Also about two weeks before lost lots of bits of mucus plug, no blood.

Then about 4 days before was blood tinged discharge, not the bloody show. I sure thought it was though! The discharge was off and on.

Then 2 days before I had a sweep as I was overdue. But it didn't do anything I think, no increase in BH or anything.

Then 1 day before I had the real bloody show. LOTS and lots of blood in giant clumps.

Actual labor started as underwhelming. Thought it was BH for the longest time... then I started thinking, mmm, a giant needle stuck in my spine to relieve pain sounds like a great idea.

I'll note I had no increase in dilation, effacement, etc thru all this. I was 1 cm dilated at 40+1, was at hospital at 3cm dilated 6 hours into early labor. My active labor lasted less than 2 hours, didn't even get an epi :(


----------



## Mrs HM

I had period like cramps as I got into bed and told my DH that I didn't think I'd be able to sleep through them as they were quite painful. Well, I woke up a full 8 hours later lol to my waters breaking and painful, regular contractions began about 3-4 hours later. I was 36weeks so wasn't expecting anything to happen just yet.


----------



## ashlee2916

a couple of days before i went into labour i remember my tummy making the wierdest loudest sounds ever, and it started of with a couple shooting pains down my back!
i woke up the following morning to have pains in my tummy


----------



## Attalu

I woke up at 2am having contractions, I had no signs before that.
I was 10 days overdue and completely convinced I was going to be induced up until that point.


----------



## BigLegEmma

cruise said:


> In retrospect I had a lot of warning signs long before the actual thing.
> 
> First was BH increasing in frequency and pain about two weeks before.
> Also about two weeks before lost lots of bits of mucus plug, no blood.
> 
> Then about 4 days before was blood tinged discharge, not the bloody show. I sure thought it was though! The discharge was off and on.
> 
> Then 2 days before I had a sweep as I was overdue. But it didn't do anything I think, no increase in BH or anything.
> 
> Then 1 day before I had the real bloody show. LOTS and lots of blood in giant clumps.
> 
> Actual labor started as underwhelming. Thought it was BH for the longest time... then I started thinking, mmm, a giant needle stuck in my spine to relieve pain sounds like a great idea.
> 
> I'll note I had no increase in dilation, effacement, etc thru all this. I was 1 cm dilated at 40+1, was at hospital at 3cm dilated 6 hours into early labor. My active labor lasted less than 2 hours, didn't even get an epi :(

Thanks, this gives me hope! :)


----------



## cruise

You poor thing, 42 weeks! Hope today is the day.


----------



## BigLegEmma

cruise said:


> You poor thing, 42 weeks!

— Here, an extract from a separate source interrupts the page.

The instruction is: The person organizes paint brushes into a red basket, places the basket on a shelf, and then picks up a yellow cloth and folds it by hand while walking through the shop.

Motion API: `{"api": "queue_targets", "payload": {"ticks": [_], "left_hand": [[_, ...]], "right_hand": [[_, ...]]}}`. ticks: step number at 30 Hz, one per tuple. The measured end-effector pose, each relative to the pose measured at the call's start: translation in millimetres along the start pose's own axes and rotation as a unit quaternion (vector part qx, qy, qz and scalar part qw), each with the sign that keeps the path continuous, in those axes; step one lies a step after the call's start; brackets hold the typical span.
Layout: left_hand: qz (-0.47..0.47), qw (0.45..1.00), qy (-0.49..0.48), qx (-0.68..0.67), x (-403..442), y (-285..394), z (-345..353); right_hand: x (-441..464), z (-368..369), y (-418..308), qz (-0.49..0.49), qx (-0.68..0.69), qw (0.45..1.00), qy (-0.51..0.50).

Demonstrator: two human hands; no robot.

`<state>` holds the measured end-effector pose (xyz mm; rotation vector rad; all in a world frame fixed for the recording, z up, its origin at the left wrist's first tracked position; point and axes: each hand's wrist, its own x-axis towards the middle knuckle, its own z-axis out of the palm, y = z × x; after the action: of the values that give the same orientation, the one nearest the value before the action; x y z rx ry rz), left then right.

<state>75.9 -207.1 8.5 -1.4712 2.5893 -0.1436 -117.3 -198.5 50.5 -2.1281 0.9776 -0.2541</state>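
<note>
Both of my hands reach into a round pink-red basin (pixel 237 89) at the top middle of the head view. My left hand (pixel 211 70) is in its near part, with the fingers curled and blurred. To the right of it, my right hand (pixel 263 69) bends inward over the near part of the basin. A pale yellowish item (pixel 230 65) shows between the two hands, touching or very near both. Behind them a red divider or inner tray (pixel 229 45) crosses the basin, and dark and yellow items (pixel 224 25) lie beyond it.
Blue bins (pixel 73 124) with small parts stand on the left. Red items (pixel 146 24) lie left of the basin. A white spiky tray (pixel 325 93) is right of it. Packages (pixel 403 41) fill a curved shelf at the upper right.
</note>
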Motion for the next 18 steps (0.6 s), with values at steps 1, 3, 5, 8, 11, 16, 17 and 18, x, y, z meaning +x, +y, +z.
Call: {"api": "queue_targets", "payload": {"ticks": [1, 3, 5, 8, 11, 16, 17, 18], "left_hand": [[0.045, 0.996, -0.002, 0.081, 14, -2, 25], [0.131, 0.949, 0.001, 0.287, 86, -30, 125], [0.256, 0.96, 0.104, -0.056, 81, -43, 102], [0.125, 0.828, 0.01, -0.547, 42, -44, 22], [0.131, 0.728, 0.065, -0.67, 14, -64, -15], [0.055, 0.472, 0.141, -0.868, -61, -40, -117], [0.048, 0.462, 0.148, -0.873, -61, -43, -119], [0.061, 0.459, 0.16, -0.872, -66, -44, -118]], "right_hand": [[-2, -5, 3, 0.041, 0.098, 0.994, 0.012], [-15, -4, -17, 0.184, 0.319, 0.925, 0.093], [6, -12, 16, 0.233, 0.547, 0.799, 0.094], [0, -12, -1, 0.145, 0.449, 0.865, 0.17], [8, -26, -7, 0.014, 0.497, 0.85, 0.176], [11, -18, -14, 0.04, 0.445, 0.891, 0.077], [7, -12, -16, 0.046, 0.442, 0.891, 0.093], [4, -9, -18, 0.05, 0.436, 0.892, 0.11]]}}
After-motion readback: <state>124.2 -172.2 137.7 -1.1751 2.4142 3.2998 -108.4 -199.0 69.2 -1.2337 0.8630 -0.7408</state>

Hope today is the day.

Thanks, cruise :) Cervix still closed. :( 

Tried everything, really don't want to be induced - would be more open to the idea if my cervix were open...maybe - but I think we'll have to reassess midweek if there's no change. I was 3wks over, but I was also 10lbs1/4.5kg lol


----------



## cruise

That sucks :( Hope it can open soon for induction. Are you having any of the symptoms I described above? Forgot to also mention -- increased discharge about 6 days before the real thing, to the point where it'd make small wet spots on pantyliner.

I was 1 cm dilated for what seemed like forever. A month for sure. 

It seems like reading all those posts from other ladies who are walking around 2 cm, 3 cm, 4 cm dilated that labor is a gradual thing, but it isn't according to OB. Labor is what brings on dilation. 

Fingers crossed for you and your LO to come out NOW.


----------



## BigLegEmma

Crossing mine too, and my toes! 

I've had all the symptoms apart from a heavy bloody show, but spaced apart over the past two weeks. Annoying thing is, I know I've been having contractions last night and today and the doctor's like, "You're not having contractions," while looking at the printout, and I'm thinking, the only reason anything showed up on that is 'cause we repositioned it; for the first 5mins it wasn't picking anything up 'cause the sensor thingie had slipped down. So silly; it's hardly accurate. 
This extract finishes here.